→ What is required
Reproduce, from the lines below, exactly the stretch that begins at the line containing "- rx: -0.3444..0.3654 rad" and ends at the line containing "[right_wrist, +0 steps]", both included.

BEGIN Supplied entries

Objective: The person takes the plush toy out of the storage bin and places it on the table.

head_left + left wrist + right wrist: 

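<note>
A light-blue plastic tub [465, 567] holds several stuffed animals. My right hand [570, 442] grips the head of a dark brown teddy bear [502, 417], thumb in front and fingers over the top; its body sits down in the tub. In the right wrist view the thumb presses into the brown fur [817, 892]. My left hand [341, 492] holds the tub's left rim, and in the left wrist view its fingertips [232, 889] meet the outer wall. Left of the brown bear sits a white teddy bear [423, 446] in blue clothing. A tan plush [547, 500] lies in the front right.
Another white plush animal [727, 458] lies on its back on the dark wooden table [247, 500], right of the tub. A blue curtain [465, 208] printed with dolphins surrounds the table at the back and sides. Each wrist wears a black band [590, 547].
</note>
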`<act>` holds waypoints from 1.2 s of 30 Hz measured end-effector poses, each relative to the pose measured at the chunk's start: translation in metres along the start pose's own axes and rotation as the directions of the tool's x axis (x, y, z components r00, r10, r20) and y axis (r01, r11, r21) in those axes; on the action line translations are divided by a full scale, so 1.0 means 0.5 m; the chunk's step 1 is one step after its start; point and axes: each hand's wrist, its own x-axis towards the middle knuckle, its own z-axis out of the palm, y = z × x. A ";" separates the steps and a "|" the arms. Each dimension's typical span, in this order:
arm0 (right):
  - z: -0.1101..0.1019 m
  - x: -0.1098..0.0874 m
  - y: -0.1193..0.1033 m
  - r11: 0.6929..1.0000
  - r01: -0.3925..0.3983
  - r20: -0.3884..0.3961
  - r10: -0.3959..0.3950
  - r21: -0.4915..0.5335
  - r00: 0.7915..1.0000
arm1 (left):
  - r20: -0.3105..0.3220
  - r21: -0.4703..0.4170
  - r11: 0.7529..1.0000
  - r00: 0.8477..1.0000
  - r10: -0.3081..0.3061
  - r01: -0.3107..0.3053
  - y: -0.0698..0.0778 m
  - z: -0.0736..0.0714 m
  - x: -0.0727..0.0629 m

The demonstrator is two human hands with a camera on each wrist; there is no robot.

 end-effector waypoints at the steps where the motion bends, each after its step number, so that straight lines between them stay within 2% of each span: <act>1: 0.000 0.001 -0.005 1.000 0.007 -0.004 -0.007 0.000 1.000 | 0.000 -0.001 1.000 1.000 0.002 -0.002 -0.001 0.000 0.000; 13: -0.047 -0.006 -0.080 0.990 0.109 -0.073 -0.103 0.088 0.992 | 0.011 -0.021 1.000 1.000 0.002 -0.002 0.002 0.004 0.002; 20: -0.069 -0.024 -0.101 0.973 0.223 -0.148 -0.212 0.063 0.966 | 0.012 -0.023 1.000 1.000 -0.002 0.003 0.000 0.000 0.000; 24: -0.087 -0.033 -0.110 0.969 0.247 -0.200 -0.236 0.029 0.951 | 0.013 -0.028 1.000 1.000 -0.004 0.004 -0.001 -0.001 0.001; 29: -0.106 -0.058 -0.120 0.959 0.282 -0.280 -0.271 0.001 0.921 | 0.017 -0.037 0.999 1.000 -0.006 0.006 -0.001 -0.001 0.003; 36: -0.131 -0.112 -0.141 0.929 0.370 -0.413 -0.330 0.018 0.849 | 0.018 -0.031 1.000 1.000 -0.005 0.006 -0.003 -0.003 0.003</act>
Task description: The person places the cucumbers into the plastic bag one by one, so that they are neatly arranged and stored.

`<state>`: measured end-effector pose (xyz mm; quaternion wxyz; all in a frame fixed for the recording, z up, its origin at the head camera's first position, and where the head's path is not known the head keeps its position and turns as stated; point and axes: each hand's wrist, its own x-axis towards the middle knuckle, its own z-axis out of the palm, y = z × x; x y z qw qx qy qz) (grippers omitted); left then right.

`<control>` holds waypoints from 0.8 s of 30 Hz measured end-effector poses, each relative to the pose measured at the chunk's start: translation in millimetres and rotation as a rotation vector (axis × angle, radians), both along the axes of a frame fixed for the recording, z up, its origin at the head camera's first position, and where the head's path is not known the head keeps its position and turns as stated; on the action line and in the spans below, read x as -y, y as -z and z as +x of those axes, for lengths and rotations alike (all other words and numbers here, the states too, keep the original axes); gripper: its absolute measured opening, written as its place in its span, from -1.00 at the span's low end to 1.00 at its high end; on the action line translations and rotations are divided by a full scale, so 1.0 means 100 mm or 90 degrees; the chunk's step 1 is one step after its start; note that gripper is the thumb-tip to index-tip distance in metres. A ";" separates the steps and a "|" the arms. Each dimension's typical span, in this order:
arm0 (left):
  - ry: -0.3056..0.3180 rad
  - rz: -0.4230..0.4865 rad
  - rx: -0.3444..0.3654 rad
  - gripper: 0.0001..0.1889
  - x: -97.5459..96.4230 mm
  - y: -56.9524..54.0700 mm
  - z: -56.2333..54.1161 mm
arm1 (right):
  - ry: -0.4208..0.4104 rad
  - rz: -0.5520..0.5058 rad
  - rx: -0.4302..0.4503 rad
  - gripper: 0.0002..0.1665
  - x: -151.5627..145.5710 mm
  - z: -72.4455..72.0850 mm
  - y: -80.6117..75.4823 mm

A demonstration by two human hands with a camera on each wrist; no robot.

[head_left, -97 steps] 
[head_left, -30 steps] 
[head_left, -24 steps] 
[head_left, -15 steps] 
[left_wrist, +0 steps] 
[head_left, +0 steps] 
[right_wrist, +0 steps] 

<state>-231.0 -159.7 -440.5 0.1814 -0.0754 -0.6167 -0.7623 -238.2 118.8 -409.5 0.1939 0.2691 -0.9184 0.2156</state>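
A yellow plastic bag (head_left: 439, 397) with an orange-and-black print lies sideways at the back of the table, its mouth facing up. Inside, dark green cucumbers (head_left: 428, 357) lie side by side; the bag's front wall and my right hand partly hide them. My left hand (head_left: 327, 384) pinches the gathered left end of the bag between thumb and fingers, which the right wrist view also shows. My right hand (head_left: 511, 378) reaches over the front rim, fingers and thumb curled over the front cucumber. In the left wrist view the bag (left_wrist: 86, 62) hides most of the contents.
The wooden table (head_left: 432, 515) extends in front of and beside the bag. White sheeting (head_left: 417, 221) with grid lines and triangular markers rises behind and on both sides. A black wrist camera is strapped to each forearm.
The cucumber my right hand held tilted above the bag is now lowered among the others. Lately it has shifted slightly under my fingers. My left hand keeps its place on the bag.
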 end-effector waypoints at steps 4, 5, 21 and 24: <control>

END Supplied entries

→ Response to this exercise
  - rx: -0.3444..0.3654 rad
  - gripper: 0.0001..0.1889
  - x: -97.5459..96.4230 mm
  - y: -56.9524..54.0700 mm
  - z: -56.2333..54.1161 mm
arm1 (right):
  - ry: -0.4208..0.4104 rad
  - rz: -0.5520..0.5058 rad
  - rx: -0.4302..0.4503 rad
  - gripper: 0.0002..0.1665
  - x: -151.5627..145.5710 mm
  - z: -72.4455..72.0850 mm
  - y: -80.6117..75.4823 mm

A demonstration by two human hands with a camera on each wrist; no robot.

[head_left, -97 steps] 
[head_left, -30 steps] 
[head_left, -24 steps] 
[head_left, -15 steps] 
[left_wrist, +0 steps] 
[head_left, +0 steps] 
[right_wrist, +0 steps] 

The answer has been written out completely.